ASIC regulates corporate activity to enforce regulations and punish offenders. The authority of ASIC stems from the Australian Securities and Investment Commission Act 2001 (the Act). As a government body, ASIC has the power to investigate, inspect and audit organisations, examine individuals and may cause prosecutions and civil actions to begin against alleged offenders. Failure to comply with ASIC investigations is also an offence. Understanding the scope of ASIC enforcement powers and the penalties for failing to comply are important in ensuring compliance. Below is a general outline of ASIC’s powers under the Act and the penalties it can impose or cause to be imposed. If you or your company have been contacted by ASIC in connection with an ongoing investigation or matter, do not hesitate in retaining legal assistance using the form below. The following is a summary of the key provisions of the Act broadly detailing ASIC enforcement powers.
Under section 13 of the Act, ASIC has authority to undertake investigations where it has reason to suspect a number of situations have arisen, most prominently:
- a contravention of the corporations legislation;
- a contravention of Commonwealth, state or territory law that relates to corporations or financial management; or
- a liquidator has not or is not faithfully performing their duties.
Section 14 grants the Minister (the Commonwealth Treasurer) the authority to direct ASIC to investigate matters in a number of areas if the Minister believes it to be in the public interest to do so. Section 19 also gives ASIC the authority to require individuals to appear for examination if it is believed on reasonable grounds that they have information that may relate to an ongoing ASIC investigation. Failure to comply with an examination notice is an offence. The examination occurs under oath or affirmation and therefore requires all information given during the examination to be true.
Section 28 confers a number of powers on ASIC if they are used in connection with enforcing the corporations legislation or investigating a breach of legislation relating to corporate management or financial products. These powers relate to inspecting company books; if such books are not forthcoming, ASIC can apply for a court order to compel their production. Refusal to present books for inspection is an offence.
Division 5 of the Act gives ASIC the authority to cause criminal and civil proceedings to begin against suspected offenders. Sections 12GA to 12GO list the enforcement proceedings and remedies that ASIC can seek.
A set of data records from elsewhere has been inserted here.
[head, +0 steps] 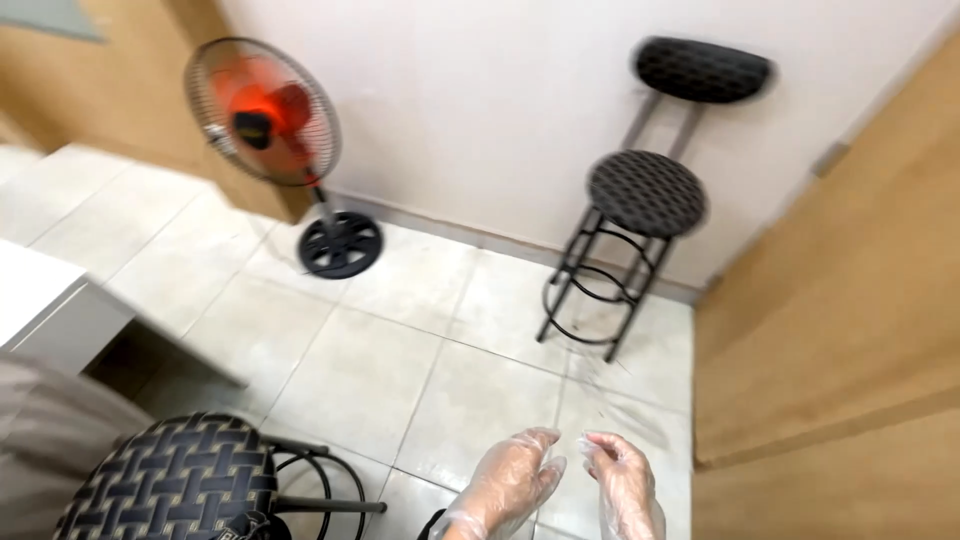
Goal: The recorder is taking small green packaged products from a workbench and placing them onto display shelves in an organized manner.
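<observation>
My left hand and my right hand reach up from the bottom edge, close together, both in thin clear plastic gloves. Their fingers are loosely spread and curled toward each other, the fingertips almost touching. Neither hand holds any object; the right fingers seem to pinch at the glove film near the left fingertips. Below them lies the pale tiled floor.
A black bar stool with a backrest stands against the white wall. A pedestal fan with red blades stands at the left. A woven black stool seat is at bottom left, beside a white counter edge. A wooden door panel fills the right.
</observation>
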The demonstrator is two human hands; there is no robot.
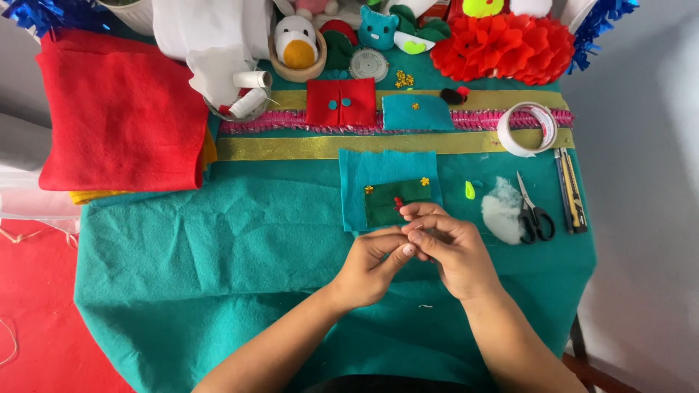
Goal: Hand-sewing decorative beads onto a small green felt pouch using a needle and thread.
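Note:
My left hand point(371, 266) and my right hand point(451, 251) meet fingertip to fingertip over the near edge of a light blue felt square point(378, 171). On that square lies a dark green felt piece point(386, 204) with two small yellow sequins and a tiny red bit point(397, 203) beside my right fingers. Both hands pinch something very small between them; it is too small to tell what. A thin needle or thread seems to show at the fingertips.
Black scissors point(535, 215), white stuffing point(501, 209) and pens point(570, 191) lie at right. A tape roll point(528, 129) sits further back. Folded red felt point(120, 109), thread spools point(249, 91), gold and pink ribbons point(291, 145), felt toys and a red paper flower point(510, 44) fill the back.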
Most notably, these include pecuniary penalties, community service, penalties requiring adverse publicity, orders disqualifying offenders from managing corporations and orders to compensate consumers.
Criminal penalties are generally pursued by prosecutors with evidentiary assistance from ASIC. Under sections 76 to 83, evidence attained by ASIC as part of an examination is admissible in other proceedings (subject to some exceptions).
ASIC does take into account cooperation when determining what penalties to request. In some circumstances, an alternative resolution may even be preferred. The wide range of penalties that ASIC can seek to have enforced against suspected offenders even for failure to comply highlights the need to act with proper legal advice if confronted by an ASIC notice.
ASIC investigates suspected instances of corporate and financial crime for the protection of consumers, creditors and others affected by corporate misconduct, constituting ASIC enforcement powers. Crucial to ensuring your company complies with ASIC regulations is understanding how ASIC operates and what penalties await those found guilty of contravening the law. ASIC possesses an array of investigative powers to determine whether or not misconduct has occurred and can compel cooperation on pain of prosecution. Should a breach be found, a range of statutory penalties for both companies and individuals can be brought to bear. It is therefore crucial to obtain legal advice as soon as possible in the event of an ASIC investigation. Proper navigation of proceedings (such as by cooperation) can result in less serious outcomes.